* _TASK DIRECTIONS_
Lines in the data below that contain the word "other" are to be copied.

* _RECORDS PROVIDED_
--- START ---

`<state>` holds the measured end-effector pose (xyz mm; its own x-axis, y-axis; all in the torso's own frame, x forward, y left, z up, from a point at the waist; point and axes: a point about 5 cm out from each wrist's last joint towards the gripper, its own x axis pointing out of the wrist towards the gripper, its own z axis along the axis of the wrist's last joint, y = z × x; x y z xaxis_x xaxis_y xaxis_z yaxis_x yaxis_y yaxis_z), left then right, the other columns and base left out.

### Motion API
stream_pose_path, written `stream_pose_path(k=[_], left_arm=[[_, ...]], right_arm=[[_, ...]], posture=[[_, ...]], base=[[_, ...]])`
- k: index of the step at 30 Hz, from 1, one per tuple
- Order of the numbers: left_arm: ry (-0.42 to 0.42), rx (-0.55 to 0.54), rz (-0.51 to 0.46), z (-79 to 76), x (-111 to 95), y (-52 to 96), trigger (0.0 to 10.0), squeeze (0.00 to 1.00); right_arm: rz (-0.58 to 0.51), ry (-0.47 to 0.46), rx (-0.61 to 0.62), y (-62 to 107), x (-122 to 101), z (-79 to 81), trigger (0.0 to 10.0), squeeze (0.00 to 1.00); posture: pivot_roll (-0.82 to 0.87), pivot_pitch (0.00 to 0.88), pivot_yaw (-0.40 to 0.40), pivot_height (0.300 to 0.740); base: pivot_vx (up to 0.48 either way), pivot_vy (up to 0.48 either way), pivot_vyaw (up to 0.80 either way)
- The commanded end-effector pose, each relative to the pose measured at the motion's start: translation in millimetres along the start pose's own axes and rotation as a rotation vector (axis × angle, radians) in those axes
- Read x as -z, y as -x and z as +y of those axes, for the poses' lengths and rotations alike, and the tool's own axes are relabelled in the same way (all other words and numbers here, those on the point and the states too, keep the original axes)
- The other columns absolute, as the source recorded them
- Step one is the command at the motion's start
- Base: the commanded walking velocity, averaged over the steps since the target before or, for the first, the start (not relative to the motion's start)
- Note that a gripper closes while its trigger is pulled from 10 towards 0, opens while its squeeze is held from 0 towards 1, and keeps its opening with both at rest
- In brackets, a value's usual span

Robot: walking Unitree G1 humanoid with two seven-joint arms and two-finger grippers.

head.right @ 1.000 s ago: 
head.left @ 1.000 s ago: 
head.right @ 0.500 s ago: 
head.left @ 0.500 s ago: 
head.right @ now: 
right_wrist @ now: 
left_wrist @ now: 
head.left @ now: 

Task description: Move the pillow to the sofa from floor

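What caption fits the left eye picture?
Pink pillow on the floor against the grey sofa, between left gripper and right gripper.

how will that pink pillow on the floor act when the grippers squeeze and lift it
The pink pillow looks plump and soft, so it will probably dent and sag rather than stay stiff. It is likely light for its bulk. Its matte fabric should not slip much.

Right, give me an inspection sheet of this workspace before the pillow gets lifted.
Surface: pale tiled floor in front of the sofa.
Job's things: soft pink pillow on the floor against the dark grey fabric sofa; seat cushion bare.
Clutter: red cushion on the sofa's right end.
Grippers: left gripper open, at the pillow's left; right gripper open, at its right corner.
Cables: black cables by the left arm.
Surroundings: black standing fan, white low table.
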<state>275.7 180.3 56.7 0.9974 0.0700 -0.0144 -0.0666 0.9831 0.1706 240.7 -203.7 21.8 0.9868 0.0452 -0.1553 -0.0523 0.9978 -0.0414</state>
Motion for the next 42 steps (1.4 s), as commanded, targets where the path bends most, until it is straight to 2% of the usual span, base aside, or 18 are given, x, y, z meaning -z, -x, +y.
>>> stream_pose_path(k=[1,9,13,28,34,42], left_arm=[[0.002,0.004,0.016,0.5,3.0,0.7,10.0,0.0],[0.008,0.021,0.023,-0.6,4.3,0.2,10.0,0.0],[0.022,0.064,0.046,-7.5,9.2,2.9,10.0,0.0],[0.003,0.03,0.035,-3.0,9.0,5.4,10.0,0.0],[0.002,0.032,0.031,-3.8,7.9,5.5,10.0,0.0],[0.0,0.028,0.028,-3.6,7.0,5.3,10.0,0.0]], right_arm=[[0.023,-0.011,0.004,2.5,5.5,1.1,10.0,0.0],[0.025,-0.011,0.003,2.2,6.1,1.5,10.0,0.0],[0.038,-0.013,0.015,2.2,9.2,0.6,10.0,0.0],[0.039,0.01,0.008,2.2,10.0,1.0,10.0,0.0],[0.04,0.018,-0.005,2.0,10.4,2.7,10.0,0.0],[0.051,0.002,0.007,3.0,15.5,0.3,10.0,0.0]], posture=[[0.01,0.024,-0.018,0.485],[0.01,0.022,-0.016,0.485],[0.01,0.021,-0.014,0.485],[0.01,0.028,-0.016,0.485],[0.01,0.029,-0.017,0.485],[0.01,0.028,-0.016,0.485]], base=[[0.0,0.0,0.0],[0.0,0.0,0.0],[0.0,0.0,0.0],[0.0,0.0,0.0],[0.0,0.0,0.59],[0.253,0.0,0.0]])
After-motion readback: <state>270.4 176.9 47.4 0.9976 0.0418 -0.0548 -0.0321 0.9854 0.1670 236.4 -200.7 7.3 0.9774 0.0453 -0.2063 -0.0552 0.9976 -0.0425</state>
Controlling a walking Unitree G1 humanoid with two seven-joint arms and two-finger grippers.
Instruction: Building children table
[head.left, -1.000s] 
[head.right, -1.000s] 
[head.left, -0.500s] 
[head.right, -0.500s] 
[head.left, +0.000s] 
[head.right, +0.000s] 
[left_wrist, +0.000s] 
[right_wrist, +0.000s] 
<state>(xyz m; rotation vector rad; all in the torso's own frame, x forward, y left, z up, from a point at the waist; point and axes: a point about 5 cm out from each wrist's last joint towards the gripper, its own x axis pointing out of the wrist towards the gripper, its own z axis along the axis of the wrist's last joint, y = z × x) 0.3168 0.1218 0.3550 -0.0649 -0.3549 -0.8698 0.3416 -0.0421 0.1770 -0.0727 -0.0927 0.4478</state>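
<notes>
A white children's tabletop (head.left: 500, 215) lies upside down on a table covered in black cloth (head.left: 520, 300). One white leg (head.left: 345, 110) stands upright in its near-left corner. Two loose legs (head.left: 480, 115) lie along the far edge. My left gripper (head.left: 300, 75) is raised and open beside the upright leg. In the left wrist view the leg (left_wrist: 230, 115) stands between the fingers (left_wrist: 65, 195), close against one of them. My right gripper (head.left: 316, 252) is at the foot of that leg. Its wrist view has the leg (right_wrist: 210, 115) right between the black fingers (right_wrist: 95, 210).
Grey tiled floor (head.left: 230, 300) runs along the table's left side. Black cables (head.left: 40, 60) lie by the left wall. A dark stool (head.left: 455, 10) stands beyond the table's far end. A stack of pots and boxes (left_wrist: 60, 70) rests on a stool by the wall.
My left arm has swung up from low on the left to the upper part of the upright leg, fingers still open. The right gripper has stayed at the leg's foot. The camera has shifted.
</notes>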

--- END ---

* _ANSWER SECTION_
`<state>` holds the measured end-effector pose (xyz mm; its own x-axis, y-axis; all in the torso's own frame, x forward, y left, z up, from a point at the waist; point and axes: a point about 5 cm out from each wrist's last joint towards the gripper, its own x axis pointing out of the wrist towards the gripper, its own z axis along the axis of the wrist's last joint, y = z × x; x y z xaxis_x xaxis_y xaxis_z yaxis_x yaxis_y yaxis_z), left then right, the other columns and base left out.
- Read x as -z, y as -x and z as +y of those axes, for the poses' lengths and rotations alike, and the tool's own axes are relabelled in the same way (all other words and numbers here, those on the point and the states too, keep the original axes)
- The other columns absolute, as the source recorded them

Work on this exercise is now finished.